## TASK
Restate the records in full, keeping every word as it is.

## INPUT DATA
►

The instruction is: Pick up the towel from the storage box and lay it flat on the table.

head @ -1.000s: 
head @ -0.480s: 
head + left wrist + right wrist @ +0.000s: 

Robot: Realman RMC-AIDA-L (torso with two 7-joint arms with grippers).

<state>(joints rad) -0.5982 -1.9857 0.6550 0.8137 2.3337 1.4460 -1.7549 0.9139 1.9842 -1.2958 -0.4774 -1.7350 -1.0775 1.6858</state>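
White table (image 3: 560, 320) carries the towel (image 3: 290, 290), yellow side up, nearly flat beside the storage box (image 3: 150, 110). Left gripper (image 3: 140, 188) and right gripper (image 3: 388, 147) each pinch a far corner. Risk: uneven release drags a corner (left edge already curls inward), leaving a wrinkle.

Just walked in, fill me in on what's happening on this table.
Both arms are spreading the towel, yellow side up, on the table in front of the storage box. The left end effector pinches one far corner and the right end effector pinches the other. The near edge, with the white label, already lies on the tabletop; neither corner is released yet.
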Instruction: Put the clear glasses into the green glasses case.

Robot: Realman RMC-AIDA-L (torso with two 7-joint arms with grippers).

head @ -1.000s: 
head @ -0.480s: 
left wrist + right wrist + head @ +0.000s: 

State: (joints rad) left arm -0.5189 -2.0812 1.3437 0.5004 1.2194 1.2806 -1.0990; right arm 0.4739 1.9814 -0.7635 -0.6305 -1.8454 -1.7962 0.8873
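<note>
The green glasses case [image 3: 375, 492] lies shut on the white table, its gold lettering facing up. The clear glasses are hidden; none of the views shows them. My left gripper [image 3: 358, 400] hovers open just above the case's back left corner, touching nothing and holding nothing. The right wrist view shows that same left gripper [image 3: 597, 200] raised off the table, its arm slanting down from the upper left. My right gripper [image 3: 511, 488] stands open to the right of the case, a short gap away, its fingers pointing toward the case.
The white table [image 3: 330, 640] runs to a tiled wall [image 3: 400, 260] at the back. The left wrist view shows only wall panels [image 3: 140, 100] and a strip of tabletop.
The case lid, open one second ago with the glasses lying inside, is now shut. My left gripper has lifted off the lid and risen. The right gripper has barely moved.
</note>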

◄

## SOLVED EXERCISE
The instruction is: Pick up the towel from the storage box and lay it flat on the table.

head @ -1.000s: 
head @ -0.480s: 
head + left wrist + right wrist @ +0.000s: 

Robot: Realman RMC-AIDA-L (torso with two 7-joint arms with grippers).

<state>(joints rad) -0.5982 -1.9857 0.6550 0.8137 2.3337 1.4460 -1.7549 0.9139 1.9842 -1.2958 -0.4774 -1.7350 -1.0775 1.6858</state>
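White table (image 3: 560, 320) carries the towel (image 3: 290, 290), yellow side up, nearly flat beside the storage box (image 3: 150, 110). Left gripper (image 3: 140, 188) and right gripper (image 3: 388, 147) each pinch a far corner. Risk: uneven release drags a corner (left edge already curls inward), leaving a wrinkle.

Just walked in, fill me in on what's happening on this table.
Both arms are spreading the towel, yellow side up, on the table in front of the storage box. The left end effector pinches one far corner and the right end effector pinches the other. The near edge, with the white label, already lies on the tabletop; neither corner is released yet.
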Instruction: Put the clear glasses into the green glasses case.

Robot: Realman RMC-AIDA-L (torso with two 7-joint arms with grippers).

head @ -1.000s: 
head @ -0.480s: 
left wrist + right wrist + head @ +0.000s: 

State: (joints rad) left arm -0.5189 -2.0812 1.3437 0.5004 1.2194 1.2806 -1.0990; right arm 0.4739 1.9814 -0.7635 -0.6305 -1.8454 -1.7962 0.8873
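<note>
The green glasses case [image 3: 375, 492] lies shut on the white table, its gold lettering facing up. The clear glasses are hidden; none of the views shows them. My left gripper [image 3: 358, 400] hovers open just above the case's back left corner, touching nothing and holding nothing. The right wrist view shows that same left gripper [image 3: 597, 200] raised off the table, its arm slanting down from the upper left. My right gripper [image 3: 511, 488] stands open to the right of the case, a short gap away, its fingers pointing toward the case.
The white table [image 3: 330, 640] runs to a tiled wall [image 3: 400, 260] at the back. The left wrist view shows only wall panels [image 3: 140, 100] and a strip of tabletop.
The case lid, open one second ago with the glasses lying inside, is now shut. My left gripper has lifted off the lid and risen. The right gripper has barely moved.
</note>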

There is nothing more to add to the answer.